L'agence américaine a publié une enquête menée pendant 20 ans sur le fondateur d'Apple et réalisée à partir de dizaines d'entretiens avec des proches du businessman décédé en octobre. 

Le fondateur d\'Apple, Steve Jobs, lors d\'une présentation le 8 avril 2010 à Cupertino. 
Le fondateur d'Apple, Steve Jobs, lors d'une présentation le 8 avril 2010 à Cupertino.  (JUSTIN SULLIVAN / GETTY IMAGES / AFP)

Le FBI ne ménage pas Steve Jobs. L'agence américaine a publié jeudi 9 février les 191 pages d'une enquête pas toujours flatteuse sur le co-fondateur d'Apple décédé en octobre, des suites d'un cancer du pancréas. 

L'enquête avait été ouverte en 1991. A l'époque, Steve Jobs était candidat pour siéger au Conseil présidentiel pour la promotion des exportations américaines, sous la présidence de George Bush père.

Le côté obscur de la force Jobs

L'enquête révèle notamment que le légendaire patron du groupe californien avait été la cible d'une alerte à la bombe en 1985, qu'il avait consommé de la Marijuana, du haschish et du LSD dans sa jeunesse et qu'il négligeait sa fille ainée, née hors mariage d'une amourette avec une petite amie du lycée.

Par ailleurs, les éléments dévoilés font état d'une personnalité ambigue. C'était "un individu trompeur qui n'était ni complètement franc, ni complètement honnête", affirme l'une des personnes interrogées par le FBI, essentiellement des amis, collègues et proches de Steve Jobs. "Il  travestirait la vérité et déformerait la réalité pour parvenir à ses fins", l'accusait-il.
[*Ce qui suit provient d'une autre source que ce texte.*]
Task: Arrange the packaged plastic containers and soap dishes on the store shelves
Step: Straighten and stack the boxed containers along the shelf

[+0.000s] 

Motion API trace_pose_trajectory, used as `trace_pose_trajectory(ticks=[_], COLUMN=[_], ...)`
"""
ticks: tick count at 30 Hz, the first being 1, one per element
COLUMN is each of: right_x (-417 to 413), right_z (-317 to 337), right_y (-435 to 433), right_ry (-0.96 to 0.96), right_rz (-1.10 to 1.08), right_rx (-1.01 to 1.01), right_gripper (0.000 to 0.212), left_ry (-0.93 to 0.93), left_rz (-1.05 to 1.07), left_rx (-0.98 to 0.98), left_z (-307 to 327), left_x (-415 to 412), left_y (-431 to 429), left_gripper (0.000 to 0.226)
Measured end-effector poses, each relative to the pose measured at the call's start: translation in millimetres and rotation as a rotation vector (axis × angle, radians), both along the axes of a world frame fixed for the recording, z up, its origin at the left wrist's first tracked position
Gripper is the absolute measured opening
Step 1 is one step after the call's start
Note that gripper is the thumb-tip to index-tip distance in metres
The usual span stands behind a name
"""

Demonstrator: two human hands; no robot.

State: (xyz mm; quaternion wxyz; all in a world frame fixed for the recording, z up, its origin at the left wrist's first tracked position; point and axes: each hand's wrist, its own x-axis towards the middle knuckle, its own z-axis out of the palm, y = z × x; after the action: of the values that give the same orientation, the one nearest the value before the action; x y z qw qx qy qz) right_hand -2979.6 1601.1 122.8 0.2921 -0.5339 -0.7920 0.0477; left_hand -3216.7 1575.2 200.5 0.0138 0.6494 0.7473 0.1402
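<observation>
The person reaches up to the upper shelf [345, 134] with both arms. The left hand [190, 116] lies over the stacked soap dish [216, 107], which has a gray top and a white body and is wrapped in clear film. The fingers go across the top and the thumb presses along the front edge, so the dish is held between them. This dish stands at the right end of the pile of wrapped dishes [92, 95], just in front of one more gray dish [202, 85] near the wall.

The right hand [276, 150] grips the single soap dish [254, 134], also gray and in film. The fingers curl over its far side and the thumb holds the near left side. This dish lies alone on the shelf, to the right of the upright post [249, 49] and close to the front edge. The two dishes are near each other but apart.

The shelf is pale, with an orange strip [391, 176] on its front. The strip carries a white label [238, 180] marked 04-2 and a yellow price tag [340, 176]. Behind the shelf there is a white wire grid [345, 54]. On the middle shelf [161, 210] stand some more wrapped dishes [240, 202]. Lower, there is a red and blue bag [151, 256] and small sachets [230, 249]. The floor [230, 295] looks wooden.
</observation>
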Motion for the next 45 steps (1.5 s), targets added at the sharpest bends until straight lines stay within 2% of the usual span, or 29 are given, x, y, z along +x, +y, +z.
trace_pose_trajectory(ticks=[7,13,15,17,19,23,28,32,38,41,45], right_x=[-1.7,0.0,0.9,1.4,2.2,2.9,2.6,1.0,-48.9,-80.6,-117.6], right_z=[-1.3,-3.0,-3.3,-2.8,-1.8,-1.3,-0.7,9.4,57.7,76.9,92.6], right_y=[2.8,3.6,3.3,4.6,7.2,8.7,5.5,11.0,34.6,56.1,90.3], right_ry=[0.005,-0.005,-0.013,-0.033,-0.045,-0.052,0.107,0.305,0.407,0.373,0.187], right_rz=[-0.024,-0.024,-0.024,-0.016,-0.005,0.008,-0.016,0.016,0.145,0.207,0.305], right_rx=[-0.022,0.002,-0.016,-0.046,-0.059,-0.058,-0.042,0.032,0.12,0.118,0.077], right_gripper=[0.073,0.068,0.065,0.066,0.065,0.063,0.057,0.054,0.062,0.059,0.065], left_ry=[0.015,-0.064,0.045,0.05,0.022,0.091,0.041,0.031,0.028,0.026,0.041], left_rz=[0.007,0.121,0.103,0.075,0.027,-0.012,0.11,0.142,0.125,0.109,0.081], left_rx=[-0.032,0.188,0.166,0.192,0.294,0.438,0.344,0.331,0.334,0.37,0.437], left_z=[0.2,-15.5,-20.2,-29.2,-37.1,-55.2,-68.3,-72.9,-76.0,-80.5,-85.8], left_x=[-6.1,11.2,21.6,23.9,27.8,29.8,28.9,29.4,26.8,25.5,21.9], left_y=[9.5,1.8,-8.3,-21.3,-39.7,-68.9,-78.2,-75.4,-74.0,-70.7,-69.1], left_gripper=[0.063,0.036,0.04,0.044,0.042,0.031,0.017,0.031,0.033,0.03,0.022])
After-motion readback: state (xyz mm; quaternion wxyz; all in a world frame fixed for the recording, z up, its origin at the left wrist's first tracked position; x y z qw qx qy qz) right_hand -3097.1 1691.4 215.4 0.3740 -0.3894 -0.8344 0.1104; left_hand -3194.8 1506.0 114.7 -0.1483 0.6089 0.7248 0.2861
Le côté "brillant" du dirigeant intègre

Toutefois, l'enquête conclut que c'était un dirigeant "brillant". D'ailleurs, la plupart des personnes interrogées n'auraient pas hésiter à le "recommander pour occuper un poste de confiance et de responsabilité". Et puisque que c'était lui, le patron, les entretiens avec ses proches et collaborateurs font état de son "grand sens moral" et de son "intégrité."  Une autre personne le décrit par ailleurs comme quelqu'un d'"extrêmement intelligent, un vrai dirigeant qui a fait la différence dans l'industrie informatique".

Quant à la fille jadis ignorée, le rapport souligne qu'il avait tout de même fini par lui venir en aide plus "récemment".